= Recorded information =
BEGIN
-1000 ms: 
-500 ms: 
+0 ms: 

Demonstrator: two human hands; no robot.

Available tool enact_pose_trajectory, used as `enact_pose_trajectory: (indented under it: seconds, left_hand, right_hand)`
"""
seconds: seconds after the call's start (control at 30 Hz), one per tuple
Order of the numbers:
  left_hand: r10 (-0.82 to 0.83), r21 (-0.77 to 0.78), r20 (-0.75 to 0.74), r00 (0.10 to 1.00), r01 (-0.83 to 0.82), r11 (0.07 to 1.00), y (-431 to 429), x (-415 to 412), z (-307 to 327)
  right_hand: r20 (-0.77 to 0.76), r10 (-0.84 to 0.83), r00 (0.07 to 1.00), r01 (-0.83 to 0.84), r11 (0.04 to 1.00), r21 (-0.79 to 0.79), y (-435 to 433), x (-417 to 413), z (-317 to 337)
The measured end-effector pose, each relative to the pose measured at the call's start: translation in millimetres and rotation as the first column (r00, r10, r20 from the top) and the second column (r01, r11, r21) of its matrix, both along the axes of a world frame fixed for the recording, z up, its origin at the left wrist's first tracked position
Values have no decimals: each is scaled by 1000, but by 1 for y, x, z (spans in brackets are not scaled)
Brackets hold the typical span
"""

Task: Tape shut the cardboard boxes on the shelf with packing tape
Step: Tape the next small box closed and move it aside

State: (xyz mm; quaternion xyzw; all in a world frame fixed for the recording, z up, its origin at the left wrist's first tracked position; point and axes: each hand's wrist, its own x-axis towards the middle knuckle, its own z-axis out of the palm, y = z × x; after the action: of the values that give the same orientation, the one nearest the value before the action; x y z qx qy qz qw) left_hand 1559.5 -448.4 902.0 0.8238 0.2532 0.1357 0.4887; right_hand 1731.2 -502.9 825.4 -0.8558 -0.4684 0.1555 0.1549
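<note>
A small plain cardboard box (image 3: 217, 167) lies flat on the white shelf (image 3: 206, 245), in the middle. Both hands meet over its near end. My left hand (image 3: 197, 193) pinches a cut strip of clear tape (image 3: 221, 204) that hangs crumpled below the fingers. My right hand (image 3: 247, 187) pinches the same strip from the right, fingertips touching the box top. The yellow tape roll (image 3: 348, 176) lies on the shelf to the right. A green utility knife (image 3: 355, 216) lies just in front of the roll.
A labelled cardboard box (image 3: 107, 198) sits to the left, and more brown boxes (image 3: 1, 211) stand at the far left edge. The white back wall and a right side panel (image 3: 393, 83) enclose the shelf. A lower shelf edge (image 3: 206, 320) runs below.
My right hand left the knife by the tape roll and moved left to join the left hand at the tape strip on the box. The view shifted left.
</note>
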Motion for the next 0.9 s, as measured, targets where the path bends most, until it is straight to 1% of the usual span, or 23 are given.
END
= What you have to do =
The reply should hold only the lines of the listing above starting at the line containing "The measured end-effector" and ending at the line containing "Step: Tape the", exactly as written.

= Completed exercise =
The measured end-effector pose, each relative to the pose measured at the call's start: translation in millimetres and rotation as the first column (r00, r10, r20 from the top) and the second column (r01, r11, r21) of its matrix, both along the axes of a world frame fixed for the recording, z up, its origin at the left wrist's first tracked position
Values have no decimals: each is scaled by 1000, but by 1 for y, x, z (spans in brackets are not scaled)
Brackets hold the typical span
"""

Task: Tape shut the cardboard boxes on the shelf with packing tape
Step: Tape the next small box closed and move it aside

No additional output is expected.